The human mind looks in two directions. It looks to what is above it – and it was in this line that the soul of Christ was filled with infused knowledge. But it also looks to what is beneath it, to the data of the imagination, which is meant to move the human mind by the power of the active intellect. The soul of Christ had also to be filled with knowledge along this line; not that the previous complement of knowledge would not of itself be enough for the human mind, but because the mind had also to be filled through its dealings with the imagination.10

For Aquinas, it is part of the perfection of the human Jesus that he learned.11

Aquinas writes, “The habit of knowledge is acquired from the association of the human mind with the imagination.”12 But there is more. Corey L. Barnes provides a good discussion of this section of the Summa and he stresses the importance of this form of experimental knowledge because it was a condition of the freewill of Jesus.

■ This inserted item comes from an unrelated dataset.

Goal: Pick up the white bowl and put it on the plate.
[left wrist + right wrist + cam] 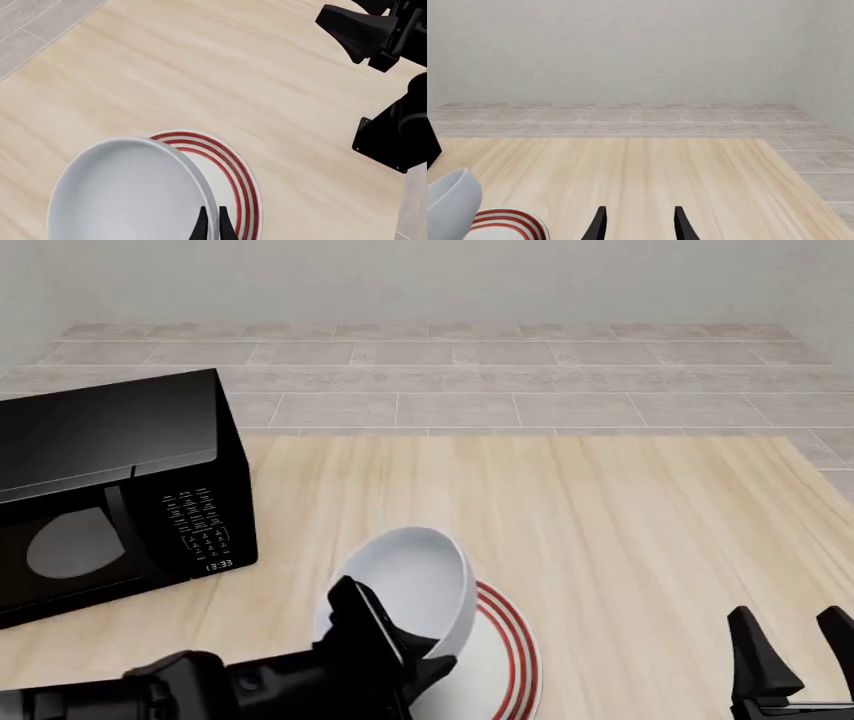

Barnes explains that for Aquinas, “Christ willed the passion with full knowledge of its pains and outcomes.”13

Although Aquinas distinguishes between different types of knowledge (thereby creating some flexibility for the accumulation of knowledge in Jesus), he shares with Anselm a sense that the knowledge of Jesus is considerable; it includes the beatific vision and infused knowledge. For both, the Incarnation, conceptually, needs an omniscient (or almost omniscient) human. This is a long way from a person with Down’s Syndrome (see Box 2.5).

Box 2.5

On Aquinas, the author is sensitive to a literature that discusses how best to interpret Aquinas. The footnote is used effectively to expand and explain Aquinas and link the author’s discussion with a wider discussion among scholars about this passage in Aquinas. To include all this in the heart of the article would have reduced the flow and made the article difficult to follow.

Interestingly, most theologians have worried about an omniscient Jesus on the grounds that this undermines the humanity of Jesus (see Box 2.6).14 For the child Jesus to know every name of every person living in New York and be able to recite every cricket score of every cricket match makes Jesus an odd child. As Pannenberg observes:

Box 2.6

Footnote 14 is a “confining footnote.” The purpose of this footnote is to confine the discussion of omniscience and ignorance to certain limited, and manageable, territory. No article can cover every single dimension of the topic. Theology has an interconnected tendency; and the result can be confusing. So the author confines his discussion to make it manageable. If this were a book, then there presumably would be some discussion of the “two natures” solution of Chalcedon. As it is an article, the author explains his decision to confine the discussion in this footnote and directs the reader to texts that make use of the “two natures” solution.

[T]o attribute to the soul of Jesus a knowledge of all things past, present, and future, and of everything that God knows from the very beginning, in the sense of a supernatural vision, makes the danger more than considerable that the genuine humanity of Jesus’ experiential life would be lost.15

This traditional criticism does have some force; however, I want to argue for a different position. Let us recognize that there is a difference between propositional knowledge and wisdom. Propositional knowledge at one extreme is omniscience (knowing every true proposition) through to intelligence (which customarily is more knowledge than other people). The argument I want to make is that the Eternal Word (or for the sake of this argument let us use the phrase Divine Wisdom) does not require omniscience (in the sense of knowing everything); indeed, the Divine Wisdom does not need a conventional intelligence. In fact, human intelligence can make knowledge of the divine harder and less accessible because the immediacy of the spiritual can be lost through the overly complex rational interpretative processes, with which we interpret the spiritual.16 Let us develop this argument by turning to the concept of the Divine Wisdom (see Box 2.7).

Box 2.7

This is the heart of the argument. The author is going to distinguish between omniscience and wisdom. For the reader, this is the point that you pause. Much hinges on this distinction. The author has highlighted the distinction here and will now develop that distinction.